- Dataset entries -
========

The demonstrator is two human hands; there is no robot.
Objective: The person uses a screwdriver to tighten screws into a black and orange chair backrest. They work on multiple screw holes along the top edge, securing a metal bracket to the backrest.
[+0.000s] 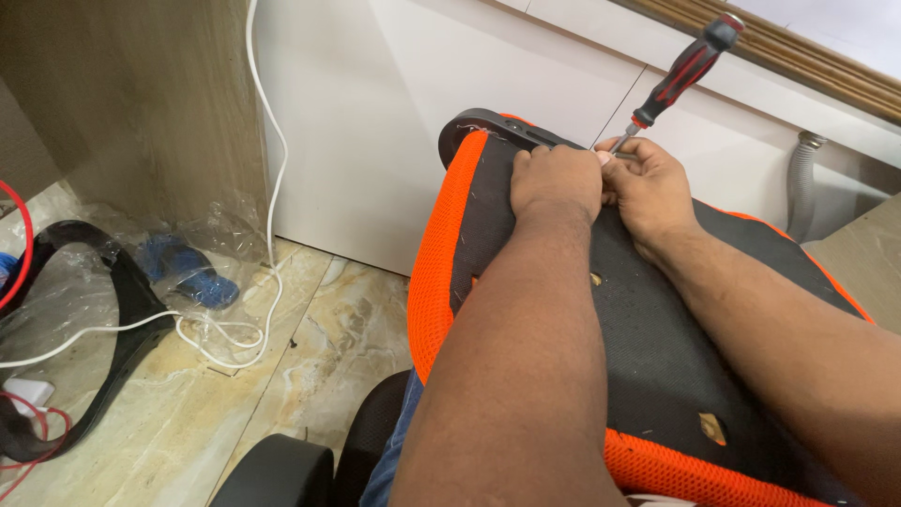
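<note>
Right hand pinches the screwdriver low on its shaft, tip apparently at the chair seat far edge. Left hand fisted on that edge beside it, holding nothing visible. Screwdriver is light, rigid; best gripped by its handle. White cable lies on the floor left of the seat.

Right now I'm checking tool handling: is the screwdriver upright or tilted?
Tilted. The screwdriver slants, handle up toward the right, tip down between the left hand and right hand.
</note>
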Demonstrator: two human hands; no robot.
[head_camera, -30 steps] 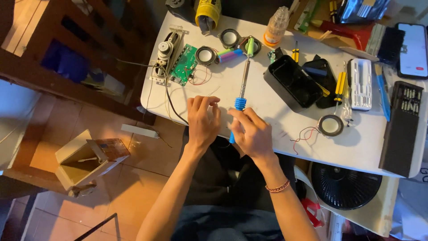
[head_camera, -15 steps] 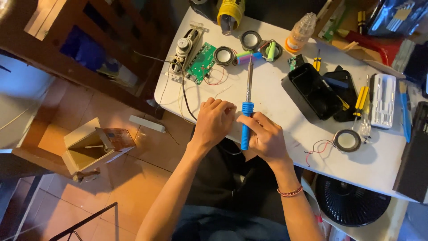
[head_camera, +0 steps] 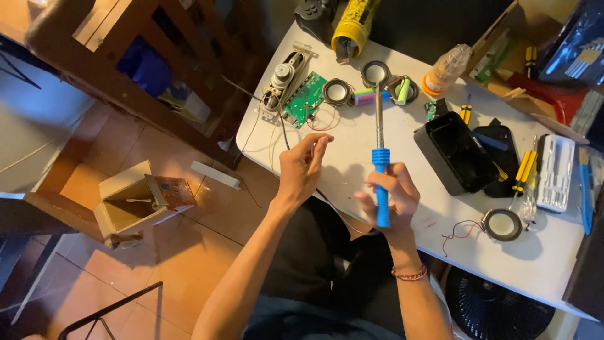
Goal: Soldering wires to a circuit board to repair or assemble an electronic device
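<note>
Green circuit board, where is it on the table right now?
In the head view the green circuit board lies near the white table's far left edge, between a long grey speaker unit and a round black speaker, beyond the left hand.

An open cardboard box (head_camera: 135, 201) sits on the tiled floor left of the table, a tan carton (head_camera: 503, 31) leans at the table's far edge, a clear bottle (head_camera: 445, 70) with an orange label stands before it, and a yellow-labelled can (head_camera: 355, 25) lies nearby.
</note>
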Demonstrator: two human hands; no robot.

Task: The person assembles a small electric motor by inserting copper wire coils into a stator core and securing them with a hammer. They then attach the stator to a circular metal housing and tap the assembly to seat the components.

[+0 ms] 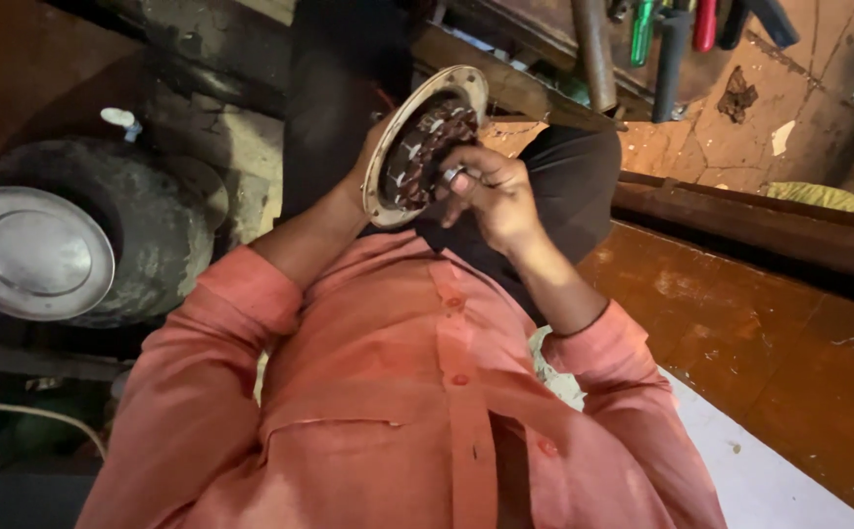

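above the lap, round motor stator [425, 147] gripped at rim by closed left hand [373, 162], right hand [486, 191] fingers pinched on copper windings; judged heavy, rigid, wire fragile, best held by metal rim.

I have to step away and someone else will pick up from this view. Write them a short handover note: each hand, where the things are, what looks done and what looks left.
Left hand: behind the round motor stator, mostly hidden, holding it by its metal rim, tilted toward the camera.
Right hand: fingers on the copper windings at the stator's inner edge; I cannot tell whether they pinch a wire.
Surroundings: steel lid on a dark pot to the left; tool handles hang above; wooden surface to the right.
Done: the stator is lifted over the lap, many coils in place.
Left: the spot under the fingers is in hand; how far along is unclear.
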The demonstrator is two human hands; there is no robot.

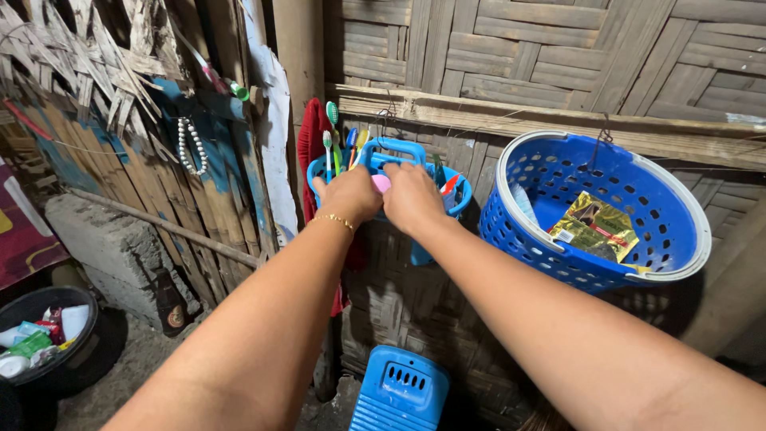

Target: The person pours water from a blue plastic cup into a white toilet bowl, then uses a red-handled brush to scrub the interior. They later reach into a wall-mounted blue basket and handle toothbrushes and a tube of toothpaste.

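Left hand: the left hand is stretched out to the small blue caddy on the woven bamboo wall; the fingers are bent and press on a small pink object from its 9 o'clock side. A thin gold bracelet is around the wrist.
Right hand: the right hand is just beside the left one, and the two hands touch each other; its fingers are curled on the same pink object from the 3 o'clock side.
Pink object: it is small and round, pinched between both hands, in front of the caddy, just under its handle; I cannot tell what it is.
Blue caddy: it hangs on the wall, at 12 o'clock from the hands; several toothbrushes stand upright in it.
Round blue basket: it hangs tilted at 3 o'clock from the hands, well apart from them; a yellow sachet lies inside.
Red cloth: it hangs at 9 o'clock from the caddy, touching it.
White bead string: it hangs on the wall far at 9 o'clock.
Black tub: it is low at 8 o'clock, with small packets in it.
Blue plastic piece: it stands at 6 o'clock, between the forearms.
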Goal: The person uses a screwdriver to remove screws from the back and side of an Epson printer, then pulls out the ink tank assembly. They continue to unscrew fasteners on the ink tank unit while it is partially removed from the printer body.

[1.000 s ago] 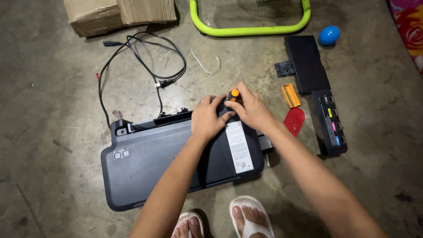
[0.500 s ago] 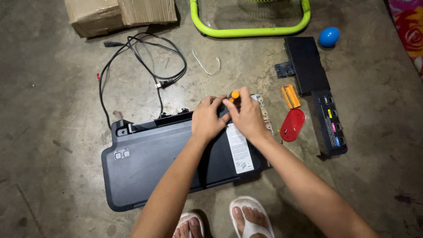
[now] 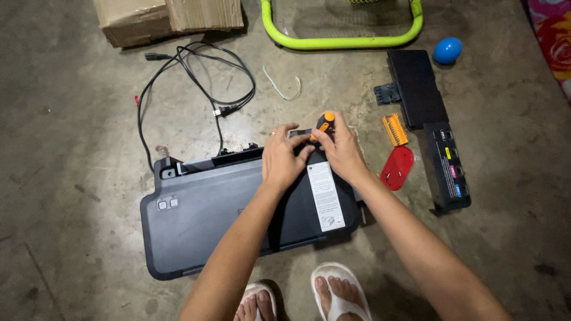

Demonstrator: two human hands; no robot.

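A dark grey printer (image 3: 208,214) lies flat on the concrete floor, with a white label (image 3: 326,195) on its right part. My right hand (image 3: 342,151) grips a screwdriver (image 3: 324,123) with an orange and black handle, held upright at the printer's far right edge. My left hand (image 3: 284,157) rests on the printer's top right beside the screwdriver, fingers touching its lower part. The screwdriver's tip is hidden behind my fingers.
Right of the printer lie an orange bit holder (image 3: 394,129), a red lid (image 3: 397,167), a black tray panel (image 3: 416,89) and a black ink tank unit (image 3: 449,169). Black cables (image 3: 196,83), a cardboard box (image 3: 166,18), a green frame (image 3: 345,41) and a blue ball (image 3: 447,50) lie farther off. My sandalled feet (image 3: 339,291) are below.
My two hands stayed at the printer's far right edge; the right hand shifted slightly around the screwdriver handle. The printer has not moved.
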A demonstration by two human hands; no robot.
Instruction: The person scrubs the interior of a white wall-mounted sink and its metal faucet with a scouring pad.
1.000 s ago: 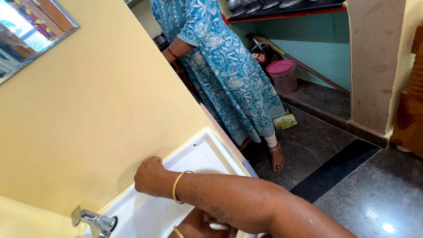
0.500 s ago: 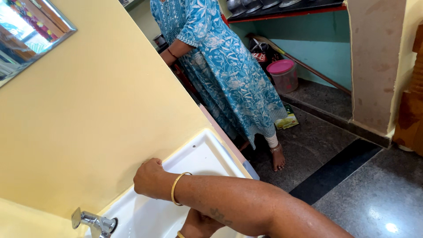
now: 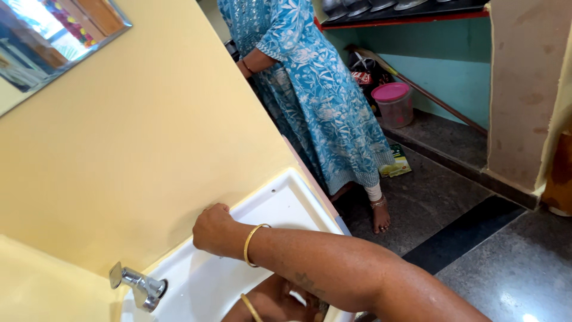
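Right arm crosses frame from lower right, forearm bare, gold bangle [image 3: 253, 244] at wrist. Right hand [image 3: 213, 229] closed in loose fist, knuckles up, fingers curled under — whether they grip anything cannot be told. Left hand [image 3: 271, 304] low at bottom edge, mostly hidden beneath right forearm; second bangle [image 3: 250, 307] at its wrist — finger pose not visible.

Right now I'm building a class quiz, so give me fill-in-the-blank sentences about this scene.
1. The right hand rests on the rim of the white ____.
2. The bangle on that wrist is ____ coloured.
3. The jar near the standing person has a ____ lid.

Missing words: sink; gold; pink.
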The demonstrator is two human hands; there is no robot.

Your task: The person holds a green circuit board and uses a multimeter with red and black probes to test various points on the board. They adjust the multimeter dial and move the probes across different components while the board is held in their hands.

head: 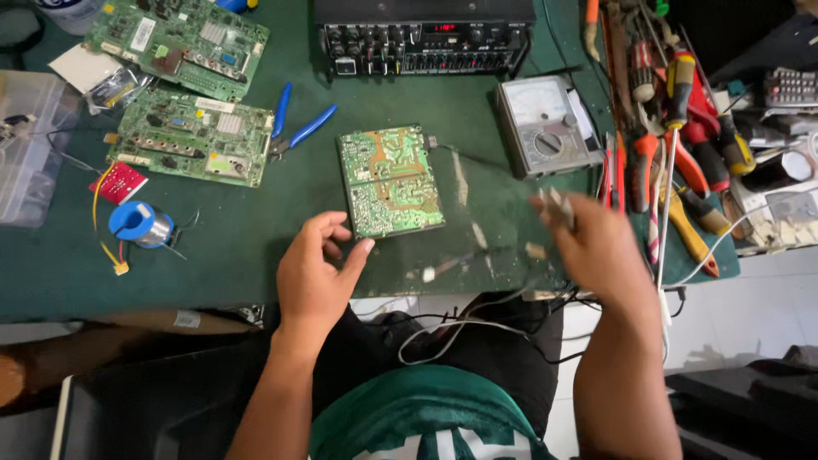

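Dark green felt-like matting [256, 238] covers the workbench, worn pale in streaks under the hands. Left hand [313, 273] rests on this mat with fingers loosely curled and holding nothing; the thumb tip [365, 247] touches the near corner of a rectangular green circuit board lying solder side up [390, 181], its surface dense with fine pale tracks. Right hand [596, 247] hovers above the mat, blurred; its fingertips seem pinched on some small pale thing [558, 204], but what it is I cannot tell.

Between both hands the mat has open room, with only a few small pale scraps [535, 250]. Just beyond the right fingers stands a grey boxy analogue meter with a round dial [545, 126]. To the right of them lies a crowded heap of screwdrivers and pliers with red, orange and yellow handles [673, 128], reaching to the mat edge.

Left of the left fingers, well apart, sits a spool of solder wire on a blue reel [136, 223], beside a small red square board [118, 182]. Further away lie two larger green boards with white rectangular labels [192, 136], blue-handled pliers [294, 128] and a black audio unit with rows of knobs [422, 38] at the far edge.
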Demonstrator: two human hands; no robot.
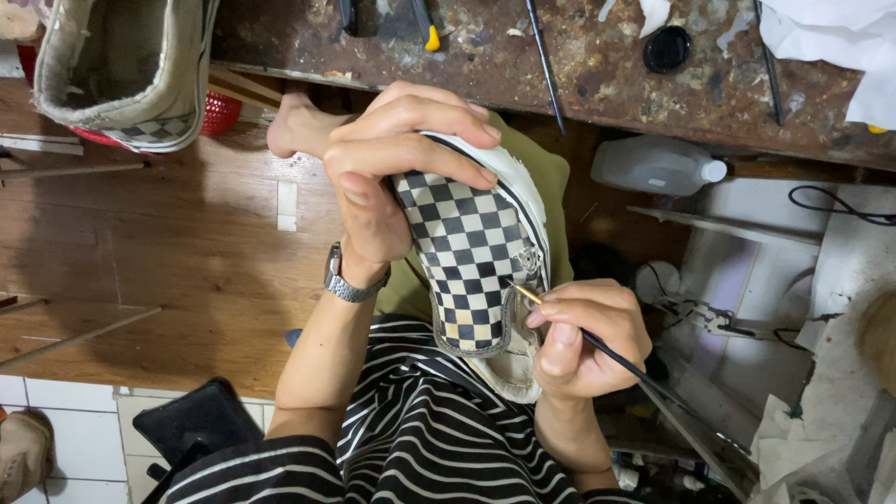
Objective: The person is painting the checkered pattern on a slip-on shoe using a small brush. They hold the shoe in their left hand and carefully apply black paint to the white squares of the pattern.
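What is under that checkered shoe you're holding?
Under the checkered shoe shows an olive cloth and a striped shirt. The shoe covers whatever lies directly beneath.

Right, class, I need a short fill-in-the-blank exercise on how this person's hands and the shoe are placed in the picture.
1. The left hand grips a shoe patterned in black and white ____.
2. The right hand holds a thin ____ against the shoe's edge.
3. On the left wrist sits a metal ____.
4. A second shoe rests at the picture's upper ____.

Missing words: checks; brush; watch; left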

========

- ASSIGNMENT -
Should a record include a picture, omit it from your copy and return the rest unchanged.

- ANSWER AREA -
The demonstrator is two human hands; there is no robot.
Objective: The person uses a screwdriver to tighten screws into a black and orange chair backrest. They work on multiple screw holes along the top edge, securing a metal bracket to the backrest.
[+0.000s] 
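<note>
Right hand pinches the screwdriver low on its shaft, tip apparently at the chair seat far edge. Left hand fisted on that edge beside it, holding nothing visible. Screwdriver is light, rigid; best gripped by its handle. White cable lies on the floor left of the seat.

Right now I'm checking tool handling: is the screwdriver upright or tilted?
Tilted. The screwdriver slants, handle up toward the right, tip down between the left hand and right hand.
</note>
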Demonstrator: two human hands; no robot.
[head_camera, -30 steps] 
[head_camera, -15 steps] 
[head_camera, +0 steps] 
Goal: Soldering wires to a circuit board to repair or assemble an electronic device
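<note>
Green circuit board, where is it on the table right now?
In the head view the green circuit board lies near the white table's far left edge, between a long grey speaker unit and a round black speaker, beyond the left hand.

An open cardboard box (head_camera: 135, 201) sits on the tiled floor left of the table, a tan carton (head_camera: 503, 31) leans at the table's far edge, a clear bottle (head_camera: 445, 70) with an orange label stands before it, and a yellow-labelled can (head_camera: 355, 25) lies nearby.
</note>
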Demonstrator: two human hands; no robot.

Task: The person assembles a small electric motor by inserting copper wire coils into a stator core and securing them with a hammer. They then attach the stator to a circular metal housing and tap the assembly to seat the components.

[+0 ms] 

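above the lap, round motor stator [425, 147] gripped at rim by closed left hand [373, 162], right hand [486, 191] fingers pinched on copper windings; judged heavy, rigid, wire fragile, best held by metal rim.

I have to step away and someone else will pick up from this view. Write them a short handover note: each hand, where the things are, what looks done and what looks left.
Left hand: behind the round motor stator, mostly hidden, holding it by its metal rim, tilted toward the camera.
Right hand: fingers on the copper windings at the stator's inner edge; I cannot tell whether they pinch a wire.
Surroundings: steel lid on a dark pot to the left; tool handles hang above; wooden surface to the right.
Done: the stator is lifted over the lap, many coils in place.
Left: the spot under the fingers is in hand; how far along is unclear.
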The demonstrator is two human hands; there is no robot.


Target: The person pours water from a blue plastic cup into a white toilet bowl, then uses a red-handled brush to scrub the interior. They later reach into a wall-mounted blue basket and handle toothbrushes and a tube of toothpaste.

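Left hand: the left hand is stretched out to the small blue caddy on the woven bamboo wall; the fingers are bent and press on a small pink object from its 9 o'clock side. A thin gold bracelet is around the wrist.
Right hand: the right hand is just beside the left one, and the two hands touch each other; its fingers are curled on the same pink object from the 3 o'clock side.
Pink object: it is small and round, pinched between both hands, in front of the caddy, just under its handle; I cannot tell what it is.
Blue caddy: it hangs on the wall, at 12 o'clock from the hands; several toothbrushes stand upright in it.
Round blue basket: it hangs tilted at 3 o'clock from the hands, well apart from them; a yellow sachet lies inside.
Red cloth: it hangs at 9 o'clock from the caddy, touching it.
White bead string: it hangs on the wall far at 9 o'clock.
Black tub: it is low at 8 o'clock, with small packets in it.
Blue plastic piece: it stands at 6 o'clock, between the forearms.
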Goal: The person uses a screwdriver to remove screws from the back and side of an Epson printer, then pulls out the ink tank assembly. They continue to unscrew fasteners on the ink tank unit while it is partially removed from the printer body.

[1.000 s ago] 
[0.500 s ago] 
[now] 

Demonstrator: two human hands; no robot.

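A dark grey printer (image 3: 208,214) lies flat on the concrete floor, with a white label (image 3: 326,195) on its right part. My right hand (image 3: 342,151) grips a screwdriver (image 3: 324,123) with an orange and black handle, held upright at the printer's far right edge. My left hand (image 3: 284,157) rests on the printer's top right beside the screwdriver, fingers touching its lower part. The screwdriver's tip is hidden behind my fingers.
Right of the printer lie an orange bit holder (image 3: 394,129), a red lid (image 3: 397,167), a black tray panel (image 3: 416,89) and a black ink tank unit (image 3: 449,169). Black cables (image 3: 196,83), a cardboard box (image 3: 166,18), a green frame (image 3: 345,41) and a blue ball (image 3: 447,50) lie farther off. My sandalled feet (image 3: 339,291) are below.
My two hands stayed at the printer's far right edge; the right hand shifted slightly around the screwdriver handle. The printer has not moved.
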A demonstration by two human hands; no robot.
Instruction: The person scrubs the interior of a white wall-mounted sink and its metal faucet with a scouring pad.
1.000 s ago: 
0.500 s ago: 
now: 
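Right arm crosses frame from lower right, forearm bare, gold bangle [image 3: 253, 244] at wrist. Right hand [image 3: 213, 229] closed in loose fist, knuckles up, fingers curled under — whether they grip anything cannot be told. Left hand [image 3: 271, 304] low at bottom edge, mostly hidden beneath right forearm; second bangle [image 3: 250, 307] at its wrist — finger pose not visible.

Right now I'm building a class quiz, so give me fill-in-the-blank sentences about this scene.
1. The right hand rests on the rim of the white ____.
2. The bangle on that wrist is ____ coloured.
3. The jar near the standing person has a ____ lid.

Missing words: sink; gold; pink.
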The demonstrator is two human hands; there is no robot.

Your task: The person holds a green circuit board and uses a multimeter with red and black probes to test various points on the board. They adjust the multimeter dial and move the probes across different components while the board is held in their hands.

head: 

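Dark green felt-like matting [256, 238] covers the workbench, worn pale in streaks under the hands. Left hand [313, 273] rests on this mat with fingers loosely curled and holding nothing; the thumb tip [365, 247] touches the near corner of a rectangular green circuit board lying solder side up [390, 181], its surface dense with fine pale tracks. Right hand [596, 247] hovers above the mat, blurred; its fingertips seem pinched on some small pale thing [558, 204], but what it is I cannot tell.

Between both hands the mat has open room, with only a few small pale scraps [535, 250]. Just beyond the right fingers stands a grey boxy analogue meter with a round dial [545, 126]. To the right of them lies a crowded heap of screwdrivers and pliers with red, orange and yellow handles [673, 128], reaching to the mat edge.

Left of the left fingers, well apart, sits a spool of solder wire on a blue reel [136, 223], beside a small red square board [118, 182]. Further away lie two larger green boards with white rectangular labels [192, 136], blue-handled pliers [294, 128] and a black audio unit with rows of knobs [422, 38] at the far edge.
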Demonstrator: two human hands; no robot.
Objective: The person is painting the checkered pattern on a slip-on shoe using a small brush. They hold the shoe in their left hand and carefully apply black paint to the white squares of the pattern.
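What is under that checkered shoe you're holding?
Under the checkered shoe shows an olive cloth and a striped shirt. The shoe covers whatever lies directly beneath.

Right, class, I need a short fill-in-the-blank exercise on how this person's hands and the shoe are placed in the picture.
1. The left hand grips a shoe patterned in black and white ____.
2. The right hand holds a thin ____ against the shoe's edge.
3. On the left wrist sits a metal ____.
4. A second shoe rests at the picture's upper ____.

Missing words: checks; brush; watch; left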

The exercise is now finished.